Task item: List every line in this data where the string "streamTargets" occurs.

Material provided:
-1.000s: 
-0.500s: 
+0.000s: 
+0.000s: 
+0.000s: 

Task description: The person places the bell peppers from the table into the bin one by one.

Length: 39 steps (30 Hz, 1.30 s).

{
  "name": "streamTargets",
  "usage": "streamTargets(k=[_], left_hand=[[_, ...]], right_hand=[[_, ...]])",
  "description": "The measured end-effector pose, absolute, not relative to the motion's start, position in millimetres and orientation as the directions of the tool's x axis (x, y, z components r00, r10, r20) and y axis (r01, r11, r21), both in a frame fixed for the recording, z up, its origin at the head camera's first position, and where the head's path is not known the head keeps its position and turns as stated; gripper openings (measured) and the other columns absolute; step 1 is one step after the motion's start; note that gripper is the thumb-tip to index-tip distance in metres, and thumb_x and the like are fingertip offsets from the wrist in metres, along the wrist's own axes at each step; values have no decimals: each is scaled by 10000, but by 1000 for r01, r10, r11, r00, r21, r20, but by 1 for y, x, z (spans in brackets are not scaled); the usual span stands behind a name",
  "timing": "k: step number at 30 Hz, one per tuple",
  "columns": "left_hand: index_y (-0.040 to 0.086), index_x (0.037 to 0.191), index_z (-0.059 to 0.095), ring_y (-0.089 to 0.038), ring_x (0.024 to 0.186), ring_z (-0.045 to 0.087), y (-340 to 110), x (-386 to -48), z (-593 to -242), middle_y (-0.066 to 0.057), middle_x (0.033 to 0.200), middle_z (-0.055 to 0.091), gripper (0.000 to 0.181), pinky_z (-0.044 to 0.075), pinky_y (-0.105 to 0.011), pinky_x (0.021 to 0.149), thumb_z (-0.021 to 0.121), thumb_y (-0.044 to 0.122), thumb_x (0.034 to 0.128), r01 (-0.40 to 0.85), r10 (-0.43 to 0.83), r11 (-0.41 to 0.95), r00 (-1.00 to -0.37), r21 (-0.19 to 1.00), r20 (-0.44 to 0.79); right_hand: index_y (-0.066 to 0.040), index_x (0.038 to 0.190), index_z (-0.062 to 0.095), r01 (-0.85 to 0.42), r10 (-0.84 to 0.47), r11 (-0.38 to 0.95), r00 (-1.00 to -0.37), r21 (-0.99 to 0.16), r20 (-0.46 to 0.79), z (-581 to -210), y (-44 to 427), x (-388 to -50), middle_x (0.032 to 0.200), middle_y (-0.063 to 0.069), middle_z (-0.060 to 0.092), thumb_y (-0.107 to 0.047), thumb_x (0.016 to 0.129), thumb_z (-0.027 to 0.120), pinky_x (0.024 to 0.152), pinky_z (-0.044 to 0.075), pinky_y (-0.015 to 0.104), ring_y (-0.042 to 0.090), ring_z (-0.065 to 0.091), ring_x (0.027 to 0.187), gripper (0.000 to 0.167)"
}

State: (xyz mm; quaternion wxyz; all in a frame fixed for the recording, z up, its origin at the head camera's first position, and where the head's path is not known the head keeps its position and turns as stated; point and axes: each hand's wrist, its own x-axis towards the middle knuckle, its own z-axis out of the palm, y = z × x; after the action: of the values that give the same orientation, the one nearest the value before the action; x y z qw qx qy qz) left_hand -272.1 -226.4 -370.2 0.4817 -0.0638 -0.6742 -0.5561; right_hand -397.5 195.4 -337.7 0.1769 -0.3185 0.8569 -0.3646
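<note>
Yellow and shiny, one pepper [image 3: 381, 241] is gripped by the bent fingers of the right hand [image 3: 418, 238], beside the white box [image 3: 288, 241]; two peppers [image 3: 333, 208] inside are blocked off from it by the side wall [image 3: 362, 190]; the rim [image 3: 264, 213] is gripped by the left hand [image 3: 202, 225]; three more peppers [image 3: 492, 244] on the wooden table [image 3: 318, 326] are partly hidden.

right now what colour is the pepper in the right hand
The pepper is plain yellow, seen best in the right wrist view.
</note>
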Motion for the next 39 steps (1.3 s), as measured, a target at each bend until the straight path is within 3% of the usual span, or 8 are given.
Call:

Response to the task:
  "name": "streamTargets",
  "usage": "streamTargets(k=[_], left_hand=[[_, ...]], right_hand=[[_, ...]])",

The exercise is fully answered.